In reference to section 2.5, the parties stipulated (1) that Higgins’ continuous service which was “broken” by his termination on February 11,1973, was not “broken by reason of a layoff or physical disability” (see subsection 2.5(a)); (2) that Higgins’ continuous service was in fact “broken” by his termination on February 11, 1973, and that he was not merely “absent from work by reason of a physical disability or layoff” (see subsection 2.5(b)); and (3) that Higgins did not consider it in his interest to retire, that the Company did not consider Higgins’ retirement in its interests and the Company did not approve “an application for retirement under mutually satisfactory conditions”8 (see subsection 2.5(c)).

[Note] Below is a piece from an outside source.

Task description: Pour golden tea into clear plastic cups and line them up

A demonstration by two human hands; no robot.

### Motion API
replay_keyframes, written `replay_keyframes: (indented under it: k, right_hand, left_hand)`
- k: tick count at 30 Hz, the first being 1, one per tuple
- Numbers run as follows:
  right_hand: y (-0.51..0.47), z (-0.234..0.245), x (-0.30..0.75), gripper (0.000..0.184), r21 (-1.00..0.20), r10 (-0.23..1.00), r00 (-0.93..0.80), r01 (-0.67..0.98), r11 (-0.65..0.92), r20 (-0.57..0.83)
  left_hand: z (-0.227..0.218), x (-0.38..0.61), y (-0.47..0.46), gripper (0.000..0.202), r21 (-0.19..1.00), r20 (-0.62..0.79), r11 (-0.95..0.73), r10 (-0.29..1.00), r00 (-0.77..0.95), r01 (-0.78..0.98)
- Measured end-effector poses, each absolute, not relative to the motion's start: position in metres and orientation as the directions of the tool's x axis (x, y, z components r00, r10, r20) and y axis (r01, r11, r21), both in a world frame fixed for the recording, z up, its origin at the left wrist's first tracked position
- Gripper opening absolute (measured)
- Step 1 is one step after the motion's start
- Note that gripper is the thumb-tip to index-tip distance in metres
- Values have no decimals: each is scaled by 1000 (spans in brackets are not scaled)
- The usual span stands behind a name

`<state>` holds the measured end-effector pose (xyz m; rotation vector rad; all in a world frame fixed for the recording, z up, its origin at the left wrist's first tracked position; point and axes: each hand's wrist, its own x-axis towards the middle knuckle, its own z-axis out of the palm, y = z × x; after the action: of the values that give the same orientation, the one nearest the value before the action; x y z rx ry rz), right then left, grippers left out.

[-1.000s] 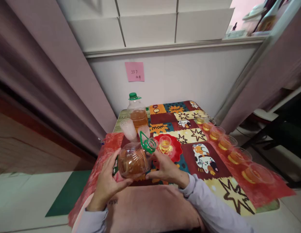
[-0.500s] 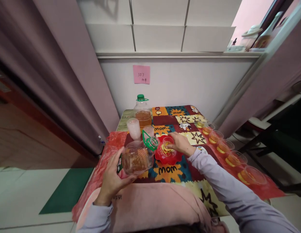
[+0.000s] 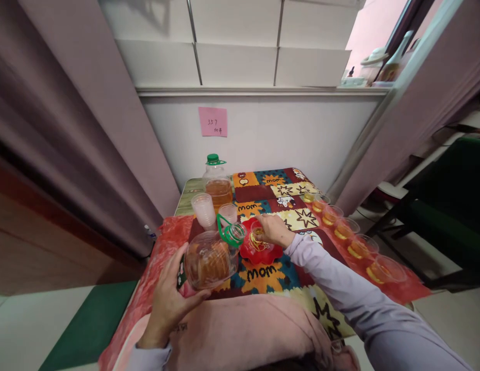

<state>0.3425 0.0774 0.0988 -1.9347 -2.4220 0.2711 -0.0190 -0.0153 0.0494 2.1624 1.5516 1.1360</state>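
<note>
My left hand (image 3: 168,296) is wrapped round a clear plastic jug (image 3: 211,260) of amber liquid, tilted on its side with its uncapped mouth and green handle ring (image 3: 232,233) toward the right. Just beyond that mouth, my right hand (image 3: 274,230) grips a small clear plastic cup (image 3: 257,232) with some yellowish liquid inside. The cup is over a red scalloped plate (image 3: 263,253), partly covered by my fingers. Behind the jug stand a stack of clear plastic cups (image 3: 204,210) and another, shorter cup (image 3: 228,212).
A second jug with a green cap (image 3: 218,185) stands at the table's back left. Several filled cups (image 3: 344,229) line the right edge on red plastic sheeting (image 3: 412,291). A patterned mat (image 3: 263,275) covers the table; a dark chair (image 3: 448,206) is at the right.
The camera view has shifted, moving the scene left in the picture. The right hand and its cup sit slightly lower over the red plate; both hands keep their holds.
</note>
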Motion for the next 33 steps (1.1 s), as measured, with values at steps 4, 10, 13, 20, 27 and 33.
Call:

On December 9, 1977, the arbitrator’s award was filed. On the same day the court entered an order upon motion of Higgins “to set arbitration award for hearing.” The arbitrator’s award provided as follows:

“I have reviewed the testimony and evidence of the parties and the various briefs and reply briefs, as well as the authorities cited by the parties. The case presented to me is a novel one, principally because it is clear that the Court has already clearly determined that the grievant has a vested right under the Pension Agreement. This matter was referred to me for arbitration under the terms of Section 7.1 of the Pension Agreement, which deals with disputes arising between the Company and any participant as to the participant’s right to a pension or the amount of the pension. I read the Court’s order as establishing the participant’s right to a pension *775 but when I come to the issue of the amount of the pension, which appears to be the only matter referred to me for determination, I find no specific basis in the Pension Agreement under which a specific amount of pension can be determined.
It appears that the Claimant, Higgins, does not come within the specific coverage of the five types of pension eligibilities set forth in Section 2 of the Pension Agreement. It is stipulated that Higgins makes no claim under Section 2.1 relating to “normal retirement”, or under Section 2.2 relating to “30 year retirement”, or under Section 2.3 “60/15 retirement” or under Section 2.4 “permanent incapacity retirement”. This leaves Section 2.5 “70/80 retirement”, which provides eligibility for a participant, who has at least 15 years continuous service, and attains the age of 55 years and whose combined age and years of continuous service equals 70 or more. Under the terms of Section 2.5, however, the participant’s eligibility must come about because of one of the three situations set forth in sub-sections (a), (b) or (c). In Higgins’ case, the severance of his employment does not come squarely within any of the above mentioned sub-sections.
I do not agree with the Company that Higgins is not a “participant under the terms of Section 1.1(c) but I do agree with the Company’s position that the requirements of Section 2.5 are not specifically satisfied in the instant case. Thus we are left with a situation where Higgins has a vested right in the Pension Program as determined by the Court which cannot be forfeited under any terms of the Pension Agreement and concerning which the employer may not divest him of his rights under relevant existing case law. However, I find no formula in the Pension Agreement for determining the total dollar amount to which Higgins claims he is entitled by virtue of the order of the Court and the terms of the Pension Agreement.
While I am averse [sic] to transferring the determination of the issue back and forth from the Court to the Arbitrator, I am compelled to suggest that the remedy must lie with the Court’s jurisdiction in equity. Inasmuch as the Court has determined that Higgins has a vested right under the terms of the Pension Agreement, the Court must have the authority to fashion a remedy which would make the vested right meaningful to Higgins or we are left with a situation where Higgins has a right but no remedy under which he can enforce it. The undersigned is limited to the terms of the Pension Agreement but the Court may have a broader jurisdiction under which Higgins may clothe his vested right which now stands naked.” (Emphasis supplied.)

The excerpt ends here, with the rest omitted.